How does your church do in terms of this verse?

False teachers and teachings are flooding the visible church. We must know the Word–but it is often necessary to examine false teachings closely.

Some of the things that are infecting the visible church are The Chosen, Bible Project, 12 Step spirituality, and the Enneagram. Christians must understand the deceptive, anti-biblical meditation known as contemplative prayer. And those in Pentecostal denominations may already have encountered Bill Johnson and the New Apostolic Reformation.

Please be aware. And beware.

Be a Berean:

These were more noble than those in Thessalonica, in that they received the word with all readiness of mind, and searched the scriptures daily, whether those things were so. (Acts 17:11)

Altered States of Consciousness in Bible, believes Bible Project’s Tim Mackie

Altered State of Consciousness: A meditative or drug-induced non-ordinary state of mind. In a religious context, a state where the seeker is drawn out of his normal thinking processes into “self-realization” or contact with what he considers the divine or divine wisdom.[1]

Tim Mackie is a pastor and co-founder of the highly influential Bible Project. You may not have heard of Mackie and Bible Project, but your kids or grandkids certainly have. Bible Project has over two million subscribers around the globe–its reach is long. This organization has produced numerous videos on biblical subjects, some of them quite good, and it is very possible your own church is using or has used them. Bible Project’s Tim Mackie has become an advocate of the deceptive and anti-biblical meditation known as contemplative prayer.
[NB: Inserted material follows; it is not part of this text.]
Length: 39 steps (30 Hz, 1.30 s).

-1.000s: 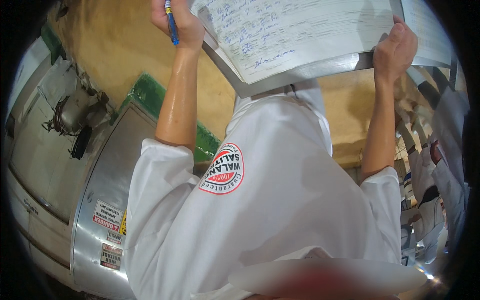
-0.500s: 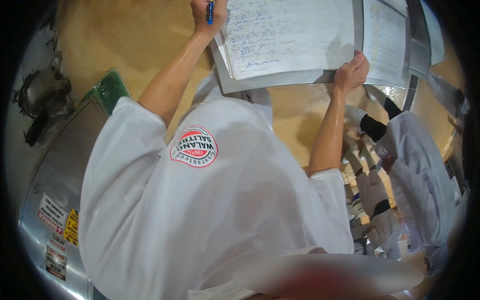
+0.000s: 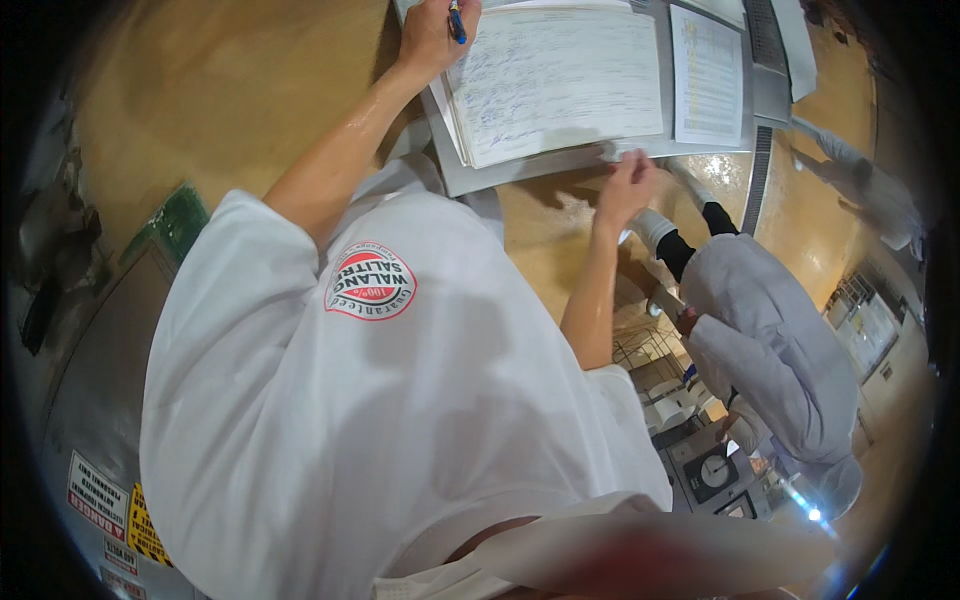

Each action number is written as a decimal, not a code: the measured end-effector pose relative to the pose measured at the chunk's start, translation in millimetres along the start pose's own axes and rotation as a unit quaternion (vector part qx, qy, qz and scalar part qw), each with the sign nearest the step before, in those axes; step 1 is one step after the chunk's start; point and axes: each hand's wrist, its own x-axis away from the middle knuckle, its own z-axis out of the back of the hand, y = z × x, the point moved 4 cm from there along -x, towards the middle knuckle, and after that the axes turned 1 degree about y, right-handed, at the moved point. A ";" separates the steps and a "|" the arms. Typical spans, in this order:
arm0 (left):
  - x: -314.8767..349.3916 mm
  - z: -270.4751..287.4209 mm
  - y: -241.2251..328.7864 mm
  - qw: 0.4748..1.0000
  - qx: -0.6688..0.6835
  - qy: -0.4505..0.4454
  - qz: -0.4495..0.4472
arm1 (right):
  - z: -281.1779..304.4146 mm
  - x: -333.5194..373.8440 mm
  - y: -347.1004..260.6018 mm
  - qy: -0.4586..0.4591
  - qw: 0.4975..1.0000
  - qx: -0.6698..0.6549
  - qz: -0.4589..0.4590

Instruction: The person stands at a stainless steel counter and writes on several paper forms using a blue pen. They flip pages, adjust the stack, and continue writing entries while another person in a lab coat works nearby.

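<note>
My left hand (image 3: 428, 42) is closed around a blue pen (image 3: 457, 24) at the left side of a stack of papers (image 3: 565, 85). The top sheet is a printed form, with blue handwriting mostly on its left part. The stack lies on a grey metal table (image 3: 470, 180). A second printed sheet (image 3: 708, 80) lies to its right on the same table. Just off the table's near edge is my right hand (image 3: 625, 190), its fingers partly curled and smeared by motion. Whether anything is between them I cannot make out.
A person in a white coat (image 3: 770, 320) is close on my right; another person (image 3: 870, 190) is farther off. At left stand a metal cabinet (image 3: 100, 390) with warning labels and a green block (image 3: 175, 225). A wire rack (image 3: 648, 345) is at right.
My right hand has come off the table's near edge and moved left and toward me. The view has turned, and more of the person at right shows. My left hand still holds the pen.
</note>
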 end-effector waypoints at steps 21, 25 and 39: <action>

This article is an attempt to warn the Body of Christ.

According to Christine A. Narloch:

Contemplative [p]rayer is not Biblical prayer at all, rather it is a type of mystical meditation leading the mind into an altered state of consciousness. It goes beyond thought, providing an experiential union with so-called God or with nature producing body sensations, feelings, images, and reflections. [2]

Contemplative prayer can addle and alter one’s theology. That being said, let’s examine the meaning Mackie is reading into a number of biblical passages from two of his sermons and see what conclusions we can draw. Let’s start with Ezekiel 8:1:

And it came to pass in the sixth year, in the sixth month, in the fifth day of the month, as I sat in mine house, and the elders of Judah sat before me, that the hand of the Lord GOD fell there upon me. (Ezekiel 8:1)

Mackie’s interpretation:

…as he’s sitting there, the Hand of Lord Yahweh comes upon him, which I’m pretty sure what he means is that his consciousness was altered in a very significant way because all of a sudden he’s looking and he’s seeing like what John saw in the heavenly temple and the one that Jacob saw in that field. It’s a human figure and they’re on fire yeah, exactly what John saw. [3] (emphasis added)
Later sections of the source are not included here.